EVA GPU MIG/MPS Optimization Guide

June 22, 2026 · 10 min read

Gyulim Gu

Tech Leader

Seongwoo Kong

AI Specialist

Hyunchan Moon

AI Specialist

Jinhong Min

AI Specialist

EVA optimizes not only model inference, but also GPU partitioning and process execution strategies to reliably operate Vision Models and VLMs in large-scale camera environments. What matters in this process is not simply using a more powerful GPU. When Vision Models and VLMs run together, actual service performance can vary significantly depending on how GPU resources are partitioned and how multiple inference processes are executed.

EVA does not rely solely on model optimization or application-level scheduling. It determines the optimal configuration for each deployment environment by considering the number of GPUs installed in the server, GPU memory capacity, MIG partitioning availability, MPS effectiveness, and the placement of Vision Workers and vLLM instances.

In other words, EVA is not just a service that runs AI models. It maximizes system resource efficiency by considering hardware-level GPU configuration and the behavior of the Serving Framework. This allows EVA to reliably process requests from many cameras, even with limited server resources.

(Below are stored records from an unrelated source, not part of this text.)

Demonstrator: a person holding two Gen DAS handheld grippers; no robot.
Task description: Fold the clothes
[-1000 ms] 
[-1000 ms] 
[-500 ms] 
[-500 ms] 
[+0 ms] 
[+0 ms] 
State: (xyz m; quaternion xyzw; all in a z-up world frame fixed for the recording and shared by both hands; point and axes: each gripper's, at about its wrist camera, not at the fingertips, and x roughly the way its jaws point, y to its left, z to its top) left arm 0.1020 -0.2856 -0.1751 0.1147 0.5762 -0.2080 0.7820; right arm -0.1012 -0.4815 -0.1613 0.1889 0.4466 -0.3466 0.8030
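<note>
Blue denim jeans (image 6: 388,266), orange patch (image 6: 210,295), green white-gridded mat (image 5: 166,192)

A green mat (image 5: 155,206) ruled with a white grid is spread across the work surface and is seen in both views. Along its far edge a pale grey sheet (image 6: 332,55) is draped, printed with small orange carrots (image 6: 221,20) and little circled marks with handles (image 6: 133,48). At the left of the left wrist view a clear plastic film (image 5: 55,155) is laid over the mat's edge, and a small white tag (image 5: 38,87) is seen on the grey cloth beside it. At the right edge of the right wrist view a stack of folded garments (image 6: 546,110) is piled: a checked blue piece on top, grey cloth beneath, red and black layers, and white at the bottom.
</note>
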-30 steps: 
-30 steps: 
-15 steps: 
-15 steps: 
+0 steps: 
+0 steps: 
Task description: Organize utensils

In this article, we compare the effects of MIG and MPS based on actual EVA experiment data from the following three perspectives.

MIG effectiveness on a multi-GPU server: PRO 5000 x3
MIG effectiveness on a single-GPU server: PRO 6000 x1
MPS effectiveness in an environment with many Vision Workers

Through this analysis, we aim to provide practical criteria for determining which MIG/MPS configuration is most suitable for EVA operation, rather than applying MIG or MPS unconditionally.

MIG(Multi-Instance GPU): A feature that partitions a single physical GPU into multiple independent GPU instances. It can reduce resource contention by placing Vision and vLLM workloads on separate instances.
MPS(Multi-Process Service): A feature that allows multiple CUDA process requests to be coordinated through a single server process. It can reduce context-switching overhead in multi-process environments.

1. EVA Inference Architecture

An EVA server runs two major inference layers at the same time.

Vision: Processes various object detection models such as RT-DETRV2, Owl-v2, OmDet, and LLMDet in parallel through multiple Worker processes.
vLLM(VLM Serving): Receives Agent requests, decomposes user-defined scenarios into multiple tasks, and determines whether the scenario condition is met through multi-step inference.

The key point in EVA’s inference architecture is that Vision and vLLM use the GPU in different ways.

Category	GPU Usage Pattern
Vision	Many Workers frequently generate short inference requests
vLLM	Processes relatively large inference workloads through continuous batching
Mixed execution	When Vision and vLLM share the same GPU, context-switching overhead can accumulate

For models used by many cameras, EVA assigns more Workers to those models so that inference requests can be processed in parallel by model type. On the other hand, vLLM processes multiple requests together through continuous batching, so simply increasing the number of instances does not always lead to higher throughput.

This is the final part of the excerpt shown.